É o que prevê a Novonesis, empresa que lidera, entre outros produtos, o mercado de enzimas e leveduras, insumos fundamentais na fabricação do etanol de cereais.
Os números foram apresentados pelo gerente de desenvolvimento de negócios da empresa, Rafael Piacenza, durante a décima edição do Teco Latin America, evento que reúne os representantes da indústria do etanol
Em entrevista ao AgFeed, Piacenza disse que a estimativa levou em conta anúncios de investimentos que vem sendo feitos na imprensa e que, na avaliação da Novonesis, tem chances reais de sair do papel.
“Alguns projetos saem antes do que se espera e outros saem depois do previsto. Tem projeto com licença da ANP aprovada que não ficou de pé e teve um que há um ano nem sabia se ia fazer e que já está sendo construído. Juntamos tudo e fizemos uma análise crítica”, explicou.
A estimativa considera que para sair dos atuais 8 bilhões de litros que o Brasil produz de etanol de milho e dobrar o volume, o total de plantas também deve subir de 32 para 56. Assim, as 18,2 milhões de toneladas de milho hoje processadas por ano para fazer etanol passariam para 37,5 milhões de toneladas.
Durante o evento, realizado esta semana, na capital paulista, o analista sênior do BTG Tiago Duarte também mostrou números que explicam este entusiasmo com investimentos crescentes no setor.
A produção de etanol de milho que há 10 anos praticamente não existia hoje já representa quase 25% do total no Brasil, segundo ele. “Se considerarmos todos os projetos já homologados pela ANP esse número chegara próximo a 35% nos próximos três anos.
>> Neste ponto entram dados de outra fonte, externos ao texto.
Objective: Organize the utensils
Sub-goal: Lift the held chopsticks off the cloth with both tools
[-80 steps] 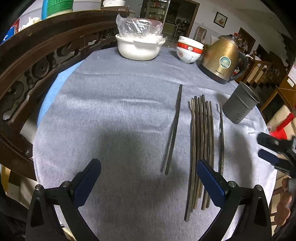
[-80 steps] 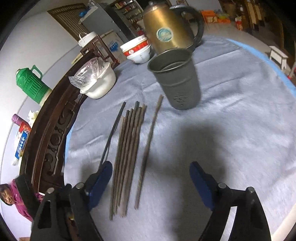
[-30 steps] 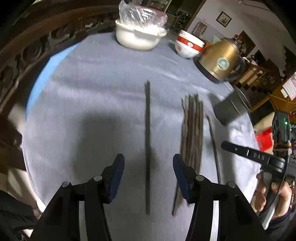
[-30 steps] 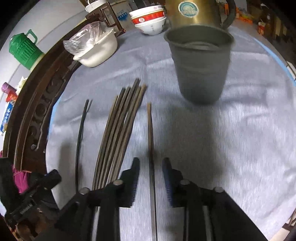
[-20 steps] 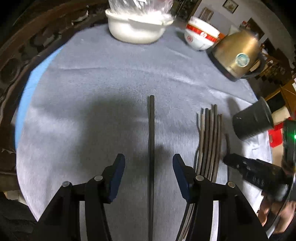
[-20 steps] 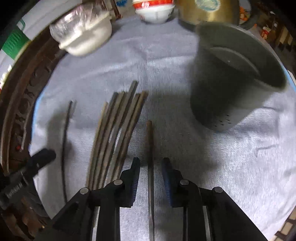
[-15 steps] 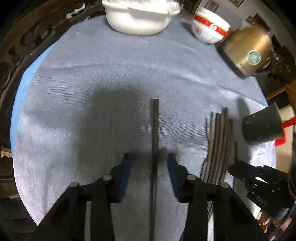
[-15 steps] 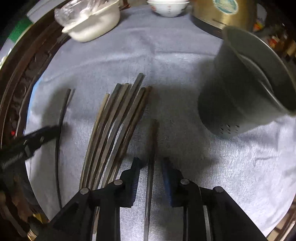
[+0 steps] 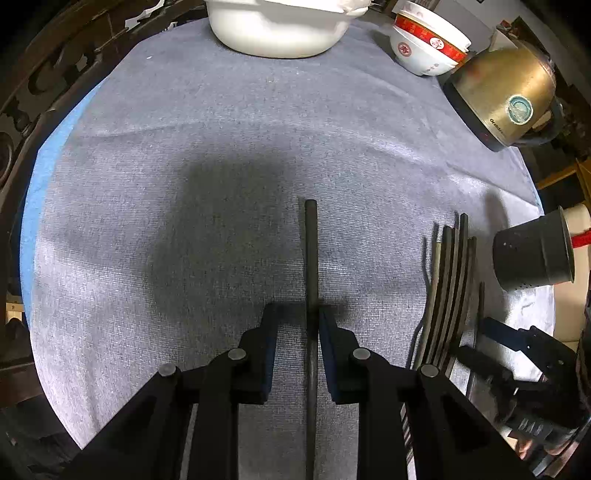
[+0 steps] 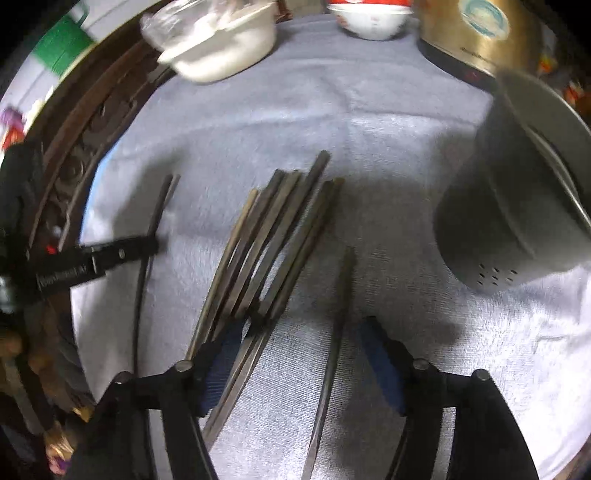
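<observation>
A single dark chopstick (image 9: 311, 258) lies on the grey cloth (image 9: 184, 184) and runs between the pads of my left gripper (image 9: 298, 312). The jaws are closing; the stick sits against the right pad, with a gap to the left pad. My right gripper (image 10: 303, 325) points down with its jaws opening around a lone brown chopstick (image 10: 341, 295) that lies free on the cloth. Its left finger (image 10: 221, 358) overlaps the near ends of the chopstick bundle (image 10: 273, 236). The grey perforated holder cup (image 10: 509, 206) stands at the right.
A white pot (image 9: 277, 29), stacked red-rimmed bowls (image 9: 428, 48) and a brass kettle (image 9: 506, 96) stand at the far side. A carved dark wooden rail (image 9: 22, 110) curves along the left. In the left wrist view the bundle (image 9: 448, 280) and cup (image 9: 532, 254) are at the right.
Both grippers came down close over the sticks. The left jaws narrowed around the dark chopstick. The right jaws, narrow around the brown chopstick before, have spread wide.
</observation>
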A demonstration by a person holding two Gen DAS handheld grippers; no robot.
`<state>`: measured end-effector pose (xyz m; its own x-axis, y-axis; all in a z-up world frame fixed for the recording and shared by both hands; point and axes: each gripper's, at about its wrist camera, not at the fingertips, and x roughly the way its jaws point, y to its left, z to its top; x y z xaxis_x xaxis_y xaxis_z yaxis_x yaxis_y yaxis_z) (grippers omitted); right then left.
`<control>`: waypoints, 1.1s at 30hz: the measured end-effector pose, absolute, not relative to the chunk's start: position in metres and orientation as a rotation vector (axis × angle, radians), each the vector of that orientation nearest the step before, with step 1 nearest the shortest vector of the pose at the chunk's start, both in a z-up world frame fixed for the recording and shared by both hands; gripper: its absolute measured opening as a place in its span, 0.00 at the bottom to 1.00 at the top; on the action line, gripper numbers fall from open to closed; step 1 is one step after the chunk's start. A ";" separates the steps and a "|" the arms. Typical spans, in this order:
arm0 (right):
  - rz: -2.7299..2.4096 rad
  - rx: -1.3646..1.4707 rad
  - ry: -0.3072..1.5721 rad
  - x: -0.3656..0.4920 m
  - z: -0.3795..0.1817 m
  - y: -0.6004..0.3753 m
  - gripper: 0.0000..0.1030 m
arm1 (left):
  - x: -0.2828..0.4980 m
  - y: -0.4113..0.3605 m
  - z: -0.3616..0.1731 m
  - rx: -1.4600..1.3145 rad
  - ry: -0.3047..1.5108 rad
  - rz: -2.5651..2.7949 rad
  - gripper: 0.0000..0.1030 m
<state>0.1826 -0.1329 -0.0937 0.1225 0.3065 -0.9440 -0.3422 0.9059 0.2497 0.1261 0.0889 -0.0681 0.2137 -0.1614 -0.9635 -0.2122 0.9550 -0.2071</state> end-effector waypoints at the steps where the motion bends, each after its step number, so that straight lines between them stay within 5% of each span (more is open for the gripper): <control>1: 0.457 -0.034 1.375 0.186 -0.094 -0.137 0.39 | 0.125 0.088 -0.068 -0.311 1.361 0.039 0.23; 4: 0.452 -0.029 1.398 0.194 -0.097 -0.144 0.27 | 0.131 0.079 -0.069 -0.288 1.357 0.047 0.23; 9: 0.422 -0.129 1.416 0.199 -0.097 -0.132 0.20 | 0.144 0.061 -0.067 -0.277 1.363 0.057 0.21; 11: 0.407 -0.170 1.416 0.202 -0.095 -0.126 0.10 | 0.144 0.060 -0.067 -0.259 1.362 0.060 0.06; 13: 0.403 -0.172 1.423 0.202 -0.096 -0.126 0.06 | 0.142 0.062 -0.071 -0.274 1.361 0.041 0.06; 26: 0.431 -0.244 1.465 0.194 -0.092 -0.125 0.07 | 0.146 0.061 -0.077 -0.319 1.415 -0.050 0.06; 33: 0.440 0.045 1.216 0.149 -0.049 -0.177 0.06 | 0.104 0.080 -0.038 -0.445 1.121 -0.071 0.06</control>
É o exemplo mais simbólico da pujança e competitividade dessa indústria”, afirmou.
Entre as explicações estão as margens melhores e o constante ganho de produtividade na produção a partir do milho. “Entre 2000 e 2010 o Brasil triplicou o volume produzido de cana-de-açúcar, mas há quase 15 anos o setor está em absoluta estagnação”, alertou.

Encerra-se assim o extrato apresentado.